WHAT TO WORK ON:
Below are some entries. Repeat exactly the lines from the one with "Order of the" through the one with "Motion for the", and only those.

(Data extracted from a collection)
---------------

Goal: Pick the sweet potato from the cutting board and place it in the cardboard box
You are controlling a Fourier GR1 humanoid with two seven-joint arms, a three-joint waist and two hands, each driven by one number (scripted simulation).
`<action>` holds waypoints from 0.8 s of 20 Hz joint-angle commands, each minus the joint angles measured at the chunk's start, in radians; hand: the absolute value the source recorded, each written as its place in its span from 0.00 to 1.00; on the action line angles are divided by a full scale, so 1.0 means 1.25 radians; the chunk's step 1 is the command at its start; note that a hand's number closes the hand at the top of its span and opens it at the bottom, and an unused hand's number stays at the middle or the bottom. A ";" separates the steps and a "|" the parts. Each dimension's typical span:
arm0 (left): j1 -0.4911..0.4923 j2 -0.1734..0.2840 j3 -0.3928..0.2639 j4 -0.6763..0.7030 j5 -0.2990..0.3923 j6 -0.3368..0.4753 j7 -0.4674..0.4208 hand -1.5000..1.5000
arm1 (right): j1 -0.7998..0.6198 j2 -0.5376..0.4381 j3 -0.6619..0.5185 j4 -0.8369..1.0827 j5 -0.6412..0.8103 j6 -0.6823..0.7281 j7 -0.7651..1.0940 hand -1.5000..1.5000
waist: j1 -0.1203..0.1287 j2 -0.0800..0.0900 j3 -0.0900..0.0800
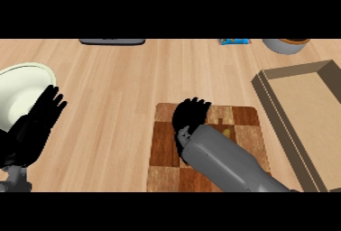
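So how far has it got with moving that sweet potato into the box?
Nothing looks finished: the cardboard box shows only bare floor inside. In hand: the right hand is down over the cutting board, fingers curled, hiding most of what lies under it, so I cannot tell if it grips the sweet potato. The left hand rests open by the plate. Lifting and placing remain.
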 commanded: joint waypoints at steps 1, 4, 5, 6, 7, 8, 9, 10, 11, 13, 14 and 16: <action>-0.021 -0.004 -0.003 -0.007 -0.008 0.010 0.021 0.50 | -0.029 0.022 0.005 0.034 -0.020 0.027 0.203 0.00 | 0.002 0.002 0.000; -0.010 0.005 0.019 0.021 0.003 -0.018 -0.004 0.50 | -0.008 0.022 0.030 0.025 -0.030 0.019 0.203 0.00 | -0.002 0.000 0.000; 0.025 -0.007 0.010 0.004 -0.006 -0.011 -0.012 0.50 | 0.021 0.022 0.020 0.072 -0.004 -0.008 0.162 0.00 | -0.001 0.003 0.001; 0.025 -0.013 0.007 0.009 -0.014 -0.009 -0.025 0.50 | 0.026 0.022 0.025 0.019 -0.025 0.001 0.202 0.00 | -0.006 -0.001 0.000; 0.016 0.027 0.033 -0.012 0.016 -0.039 0.007 0.50 | -0.010 0.022 0.022 0.047 -0.042 0.007 0.203 0.00 | 0.010 0.001 0.000; -0.023 0.020 0.044 0.023 0.015 -0.024 0.012 0.50 | 0.008 0.022 0.030 0.039 -0.032 0.025 0.203 0.00 | -0.008 0.001 0.000; -0.016 0.000 0.021 -0.001 0.002 -0.001 0.028 0.50 | -0.001 0.022 0.012 0.047 -0.030 0.036 0.193 0.00 | -0.009 0.001 0.001; 0.003 0.000 0.012 -0.028 -0.006 0.001 0.031 0.50 | 0.005 0.022 0.016 0.071 -0.020 0.007 0.183 0.00 | -0.002 0.001 0.001; 0.001 -0.008 0.013 -0.005 -0.004 -0.011 0.010 0.50 | -0.010 0.022 0.016 0.059 -0.054 0.019 0.202 0.00 | 0.002 0.002 0.000; 0.011 -0.003 0.021 -0.016 -0.004 -0.005 0.022 0.50 | 0.006 0.022 0.007 0.084 -0.031 0.022 0.180 0.00 | -0.003 0.001 0.001; 0.019 -0.012 0.011 0.006 -0.011 -0.026 -0.013 0.50 | 0.037 0.022 0.054 0.050 -0.049 -0.020 0.202 0.00 | 0.002 0.000 0.000; 0.016 -0.009 0.020 -0.034 0.002 -0.013 0.018 0.50 | 0.024 0.022 0.049 0.075 -0.036 -0.024 0.202 0.00 | 0.005 0.001 0.001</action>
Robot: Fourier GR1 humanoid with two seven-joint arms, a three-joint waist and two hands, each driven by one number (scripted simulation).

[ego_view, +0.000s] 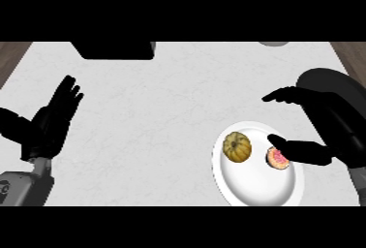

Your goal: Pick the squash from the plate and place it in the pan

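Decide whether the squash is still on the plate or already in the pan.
On the plate. The squash lies on the white plate beside a pink item; the right hand is open.

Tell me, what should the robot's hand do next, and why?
Probably slide the right hand a little left, over the squash. The squash lies untouched on the white plate, and the open hand hangs nearer the pink-topped food.
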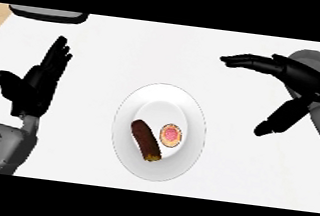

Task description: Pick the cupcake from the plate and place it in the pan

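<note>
A white plate (141, 105) lies in the middle of the white counter. On it sits a small cupcake (171, 135) with a pink top and tan rim, beside a brown oblong piece of food (146, 140). The pan (49, 14) shows only as a dark grey rim at the top left edge. My right hand (294, 77) hovers open to the upper right of the plate, fingers pointing left and thumb hanging down, apart from the cupcake. My left hand (38, 81) rests open at the left, fingers up.
Wooden surface shows at the far top left and top right corners beyond the white counter. The brown food lies right next to the cupcake on its left side.
</note>
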Motion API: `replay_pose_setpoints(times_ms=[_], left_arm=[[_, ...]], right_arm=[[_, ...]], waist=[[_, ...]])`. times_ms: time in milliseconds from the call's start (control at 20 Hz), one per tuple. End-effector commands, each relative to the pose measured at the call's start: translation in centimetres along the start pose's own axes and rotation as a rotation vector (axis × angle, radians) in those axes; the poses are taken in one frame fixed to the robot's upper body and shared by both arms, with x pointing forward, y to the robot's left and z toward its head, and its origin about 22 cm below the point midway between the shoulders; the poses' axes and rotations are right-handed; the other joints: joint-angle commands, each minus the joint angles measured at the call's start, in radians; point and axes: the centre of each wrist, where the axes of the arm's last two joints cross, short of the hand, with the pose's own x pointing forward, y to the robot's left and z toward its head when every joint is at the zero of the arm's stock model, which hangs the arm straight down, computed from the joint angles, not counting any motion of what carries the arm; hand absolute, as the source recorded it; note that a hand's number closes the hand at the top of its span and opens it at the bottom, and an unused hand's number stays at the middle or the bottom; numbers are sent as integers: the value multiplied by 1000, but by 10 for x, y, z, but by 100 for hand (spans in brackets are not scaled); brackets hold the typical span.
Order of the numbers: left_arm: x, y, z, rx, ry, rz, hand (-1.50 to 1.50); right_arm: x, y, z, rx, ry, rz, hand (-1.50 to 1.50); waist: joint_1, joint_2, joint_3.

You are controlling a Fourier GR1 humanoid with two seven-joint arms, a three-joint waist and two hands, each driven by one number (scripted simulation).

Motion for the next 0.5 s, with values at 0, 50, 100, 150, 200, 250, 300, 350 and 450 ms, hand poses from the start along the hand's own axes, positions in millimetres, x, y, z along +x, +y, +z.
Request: replay_pose_setpoints(times_ms=[0,50,100,150,200,250,300,350,450], left_arm=[[12,17,-9,24,-5,-4,0],[0,9,2,4,8,-22,0],[-4,-8,-2,16,16,-3,0],[-5,8,4,17,20,-6,0],[-13,0,13,21,3,-4,0],[-16,21,17,15,5,12,0],[15,3,8,15,1,-4,0],[20,1,-7,14,1,-6,0],[-9,4,11,13,2,-3,0]], right_arm=[[31,-44,-20,135,49,130,-150],[35,-46,-39,137,59,121,-150],[47,-49,-44,154,41,127,-150],[46,-42,-53,153,30,109,-150],[52,-48,-69,150,34,140,-150],[47,-33,-65,144,18,146,-150],[54,-46,-67,138,12,184,-150],[64,-19,-92,133,-8,190,-150],[67,-27,-84,129,-9,204,-150]], waist=[[-10,-3,-1],[-5,-3,-1],[-22,-5,-1],[-19,-5,-1],[-11,-4,-1],[-18,-5,-1],[-16,-6,0],[-26,-6,-1],[-26,-6,-1]])
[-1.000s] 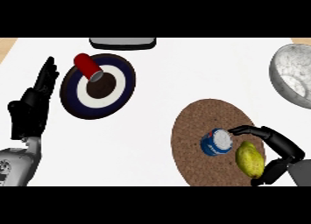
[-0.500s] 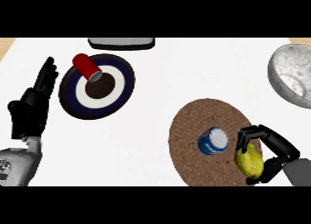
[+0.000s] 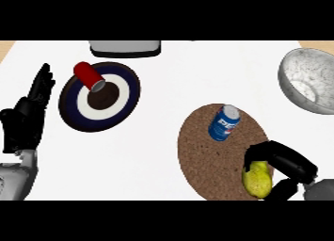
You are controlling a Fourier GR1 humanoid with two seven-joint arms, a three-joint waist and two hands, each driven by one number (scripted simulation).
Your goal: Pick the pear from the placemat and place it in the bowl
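Now right hand (image 3: pixel 284 162) curled round pear (image 3: pixel 258 179); long axis near-vertical over placemat (image 3: pixel 204 150); left hand (image 3: pixel 27 117) open.

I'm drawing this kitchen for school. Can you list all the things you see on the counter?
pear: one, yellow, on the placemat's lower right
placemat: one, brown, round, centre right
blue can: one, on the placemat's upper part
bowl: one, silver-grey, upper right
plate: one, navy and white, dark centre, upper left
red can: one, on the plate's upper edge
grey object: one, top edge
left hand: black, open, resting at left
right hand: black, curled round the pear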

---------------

OUTPUT:
Order of the numbers: left_arm: x, y, z, rx, ry, rz, hand (-1.50 to 1.50); right_arm: x, y, z, rx, ry, rz, hand (-1.50 to 1.50); waist: joint_1, joint_2, joint_3.

You are controlling a Fourier GR1 humanoid with two seven-joint arms, a three-joint waist and two hands, each driven by one number (scripted simulation).

Motion for the next 0.5 s, with values at 0, 50, 100, 150, 200, 250, 300, 350 and 450 ms, hand poses from the start along the hand's own axes, positions in millimetres, x, y, z along +x, +y, +z.

There's no more to the output.